Indonesiasenang-, Jakarta kembali menjadi ruang pertemuan seni dan literasi budaya Tiongkok klasik. Linda Gallery, salah satu galeri seni yang konsisten menghadirkan pameran internasional, mempersembahkan A Path To Glory, sebuah ekshibisi patung karya pematung muda Tiongkok, Ren Zhe, sebagai bagian dari peringatan seratus tahun kelahiran maestro sastra wuxia, Jin Yong. Pameran ini digelar di Townhall IDD PIK 2 mulai 03 hingga 19 Oktober 2025.
Nama Jin Yong nyaris mustahil dilewatkan dalam lanskap sastra Asia. Penulis asal Hong Kong ini telah menorehkan 15 karya yang mengangkat dunia silat (wuxia) dengan cakrawala filsafat Timur. Trilogi legendarisnya The Legend of the Condor Heroes, The Return of the Condor Heroes, dan The Heaven Sword and Dragon Sabre atau yang dikenal sebagai Trilogi Pendekar Rajawali, menjadi ikon budaya populer yang lintas generasi.

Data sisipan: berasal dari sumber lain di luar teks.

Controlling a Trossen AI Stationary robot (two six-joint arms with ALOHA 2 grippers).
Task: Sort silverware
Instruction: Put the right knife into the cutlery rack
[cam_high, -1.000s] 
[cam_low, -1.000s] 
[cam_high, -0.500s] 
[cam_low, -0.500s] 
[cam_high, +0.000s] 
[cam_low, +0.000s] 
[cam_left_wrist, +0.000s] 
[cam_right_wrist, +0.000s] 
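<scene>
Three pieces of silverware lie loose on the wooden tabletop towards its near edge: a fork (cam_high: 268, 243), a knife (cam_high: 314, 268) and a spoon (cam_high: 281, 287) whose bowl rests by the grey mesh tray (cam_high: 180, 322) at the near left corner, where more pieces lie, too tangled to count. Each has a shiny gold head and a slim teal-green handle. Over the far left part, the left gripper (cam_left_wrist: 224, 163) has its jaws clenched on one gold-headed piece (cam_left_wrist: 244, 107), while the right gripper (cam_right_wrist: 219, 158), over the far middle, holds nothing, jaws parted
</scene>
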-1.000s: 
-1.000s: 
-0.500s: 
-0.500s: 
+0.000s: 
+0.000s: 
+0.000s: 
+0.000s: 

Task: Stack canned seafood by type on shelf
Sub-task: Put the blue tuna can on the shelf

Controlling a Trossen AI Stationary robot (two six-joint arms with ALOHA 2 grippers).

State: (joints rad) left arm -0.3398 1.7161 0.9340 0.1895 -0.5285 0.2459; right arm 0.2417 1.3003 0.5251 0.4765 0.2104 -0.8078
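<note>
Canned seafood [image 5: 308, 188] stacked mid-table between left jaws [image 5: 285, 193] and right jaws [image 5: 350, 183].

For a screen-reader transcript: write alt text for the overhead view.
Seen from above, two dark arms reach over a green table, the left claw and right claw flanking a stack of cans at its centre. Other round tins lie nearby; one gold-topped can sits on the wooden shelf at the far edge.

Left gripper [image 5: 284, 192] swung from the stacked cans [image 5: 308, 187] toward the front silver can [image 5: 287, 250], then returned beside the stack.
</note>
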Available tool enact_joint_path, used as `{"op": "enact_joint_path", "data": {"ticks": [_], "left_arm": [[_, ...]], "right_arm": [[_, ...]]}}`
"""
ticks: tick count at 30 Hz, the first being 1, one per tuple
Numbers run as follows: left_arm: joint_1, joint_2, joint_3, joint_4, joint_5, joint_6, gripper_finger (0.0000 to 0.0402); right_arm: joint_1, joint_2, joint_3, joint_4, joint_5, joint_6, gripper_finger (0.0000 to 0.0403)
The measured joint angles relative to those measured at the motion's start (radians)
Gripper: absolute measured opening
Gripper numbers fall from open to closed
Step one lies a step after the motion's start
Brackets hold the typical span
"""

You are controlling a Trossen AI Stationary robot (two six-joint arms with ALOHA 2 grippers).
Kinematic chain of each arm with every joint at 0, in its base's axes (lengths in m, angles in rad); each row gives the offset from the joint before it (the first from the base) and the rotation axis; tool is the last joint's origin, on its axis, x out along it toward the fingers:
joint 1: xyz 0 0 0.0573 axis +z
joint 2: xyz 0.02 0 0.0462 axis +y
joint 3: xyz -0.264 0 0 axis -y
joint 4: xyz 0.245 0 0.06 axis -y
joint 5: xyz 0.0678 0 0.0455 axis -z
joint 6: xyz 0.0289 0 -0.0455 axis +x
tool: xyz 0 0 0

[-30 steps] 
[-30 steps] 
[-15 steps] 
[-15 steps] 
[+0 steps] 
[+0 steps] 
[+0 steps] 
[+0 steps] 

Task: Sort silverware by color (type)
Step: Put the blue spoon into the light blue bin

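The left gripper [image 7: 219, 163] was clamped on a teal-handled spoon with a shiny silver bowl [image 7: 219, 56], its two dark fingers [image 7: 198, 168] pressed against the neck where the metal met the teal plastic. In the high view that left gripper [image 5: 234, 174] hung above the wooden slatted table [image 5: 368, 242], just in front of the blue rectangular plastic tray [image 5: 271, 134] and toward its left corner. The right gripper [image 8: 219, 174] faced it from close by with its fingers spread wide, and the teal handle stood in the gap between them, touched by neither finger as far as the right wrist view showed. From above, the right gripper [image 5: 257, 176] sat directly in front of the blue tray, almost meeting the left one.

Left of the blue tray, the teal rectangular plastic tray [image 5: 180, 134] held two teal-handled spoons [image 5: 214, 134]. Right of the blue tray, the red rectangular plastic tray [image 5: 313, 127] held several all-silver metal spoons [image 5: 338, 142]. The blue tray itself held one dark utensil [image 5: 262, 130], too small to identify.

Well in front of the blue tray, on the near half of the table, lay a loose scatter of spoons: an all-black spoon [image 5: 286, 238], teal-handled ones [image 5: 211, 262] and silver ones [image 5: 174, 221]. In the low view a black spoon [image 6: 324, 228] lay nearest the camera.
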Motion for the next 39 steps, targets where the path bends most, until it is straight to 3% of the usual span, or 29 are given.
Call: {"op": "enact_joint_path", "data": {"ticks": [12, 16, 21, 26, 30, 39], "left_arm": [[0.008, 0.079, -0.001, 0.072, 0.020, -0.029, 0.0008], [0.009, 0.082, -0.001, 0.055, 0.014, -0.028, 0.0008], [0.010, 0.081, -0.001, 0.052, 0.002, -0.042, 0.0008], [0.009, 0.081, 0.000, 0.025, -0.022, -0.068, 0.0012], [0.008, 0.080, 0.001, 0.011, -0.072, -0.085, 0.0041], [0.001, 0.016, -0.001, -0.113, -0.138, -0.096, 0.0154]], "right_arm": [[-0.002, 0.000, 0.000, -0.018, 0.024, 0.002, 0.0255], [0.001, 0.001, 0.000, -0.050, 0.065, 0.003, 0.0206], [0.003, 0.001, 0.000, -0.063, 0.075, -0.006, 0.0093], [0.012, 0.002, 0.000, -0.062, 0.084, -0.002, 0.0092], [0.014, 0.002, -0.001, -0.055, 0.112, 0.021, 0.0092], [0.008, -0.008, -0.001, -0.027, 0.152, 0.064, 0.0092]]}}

Kisah-kisah Jin Yong bukan hanya tentang duel pedang atau dendam keluarga, tetapi juga tentang nilai keberanian, kebajikan, kesetiaan, hingga pencarian jati diri. Tak heran jika karya-karyanya telah diadaptasi lebih dari 130 kali ke layar lebar dan televisi, menjangkau audiens global dari Tiongkok, Hong Kong, hingga Asia Tenggara. Di negeri asalnya, survei bahkan mencatat 80-90% warga pernah bersentuhan dengan dunia Jin Yong entah melalui buku, film, atau serial TV.

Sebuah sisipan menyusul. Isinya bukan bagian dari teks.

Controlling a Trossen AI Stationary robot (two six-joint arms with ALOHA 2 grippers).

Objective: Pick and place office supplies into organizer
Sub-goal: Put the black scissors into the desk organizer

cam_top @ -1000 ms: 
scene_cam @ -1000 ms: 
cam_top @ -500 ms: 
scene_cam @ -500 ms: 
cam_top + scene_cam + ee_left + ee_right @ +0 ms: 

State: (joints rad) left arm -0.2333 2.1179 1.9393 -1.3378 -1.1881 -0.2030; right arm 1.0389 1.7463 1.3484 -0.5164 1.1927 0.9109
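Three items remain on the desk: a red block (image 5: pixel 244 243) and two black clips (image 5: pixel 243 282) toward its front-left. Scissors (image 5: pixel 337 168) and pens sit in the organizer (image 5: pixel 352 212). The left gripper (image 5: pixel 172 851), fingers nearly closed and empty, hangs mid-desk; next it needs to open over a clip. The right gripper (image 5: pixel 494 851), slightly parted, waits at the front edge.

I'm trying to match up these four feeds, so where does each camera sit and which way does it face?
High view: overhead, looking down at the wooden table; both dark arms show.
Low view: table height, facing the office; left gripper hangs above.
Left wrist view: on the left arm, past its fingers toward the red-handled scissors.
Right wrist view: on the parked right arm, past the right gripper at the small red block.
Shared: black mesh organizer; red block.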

Dalam A Path To Glory, semangat Jin Yong menemukan tubuh baru dalam pahatan-pahatan kontemporer Ren Zhe. Lulusan Akademi Seni Rupa Tsinghua ini dikenal sebagai pematung muda dengan bahasa visual yang kuat: postur dinamis, gestur penuh energi, dan detail ekspresi yang menangkap jiwa perjuangan.
Karya Ren Zhe tidak berhenti pada estetika bentuk. Ia merangkum nilai-nilai Konfusianisme seperti keberanian, kemurahan hati, rasa hormat, dan kejujuran ke dalam patung-patung yang terasa hidup. Melalui material kontemporer, ia merakit dialog antara tradisi dan modernitas, Timur dan Barat. Seperti para pendekar Jin Yong yang selalu berada di persimpangan jalan hidup, karya Ren Zhe pun seakan bergetar di antara dunia lama dan dunia baru.

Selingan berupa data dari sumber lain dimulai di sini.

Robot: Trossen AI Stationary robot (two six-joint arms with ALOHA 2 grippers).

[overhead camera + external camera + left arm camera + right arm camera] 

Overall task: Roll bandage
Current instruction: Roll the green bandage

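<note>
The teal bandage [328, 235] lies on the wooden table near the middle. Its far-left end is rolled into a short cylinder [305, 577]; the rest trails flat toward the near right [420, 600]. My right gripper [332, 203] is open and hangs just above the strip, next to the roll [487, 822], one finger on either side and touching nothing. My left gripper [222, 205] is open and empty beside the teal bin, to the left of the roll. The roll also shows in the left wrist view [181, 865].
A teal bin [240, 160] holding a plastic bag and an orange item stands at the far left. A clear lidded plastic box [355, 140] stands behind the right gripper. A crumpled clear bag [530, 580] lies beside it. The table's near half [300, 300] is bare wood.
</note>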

Tema A Path To Glory sendiri menemukan resonansinya dengan karya Jin Yong. “Jalan menuju kejayaan” dalam wuxia bukan sekadar soal kemenangan di medan laga, melainkan perjalanan batin menuju kebajikan dan kebenaran. Dengan patung-patungnya, Ren Zhe mengubah narasi Jin Yong menjadi tubuh fisik: wujud yang bisa disentuh, dipandang, dan diresapi.
Dalam konteks perayaan 100 tahun Jin Yong, pameran ini menjadi lebih dari sekadar perhelatan seni rupa. Ia adalah bentuk penghormatan pada seorang pengarang yang membentuk imajinasi kolektif dunia Tiongkok, sekaligus jembatan bagi generasi kini untuk meresapi nilai abadi di balik kisah para pendekar.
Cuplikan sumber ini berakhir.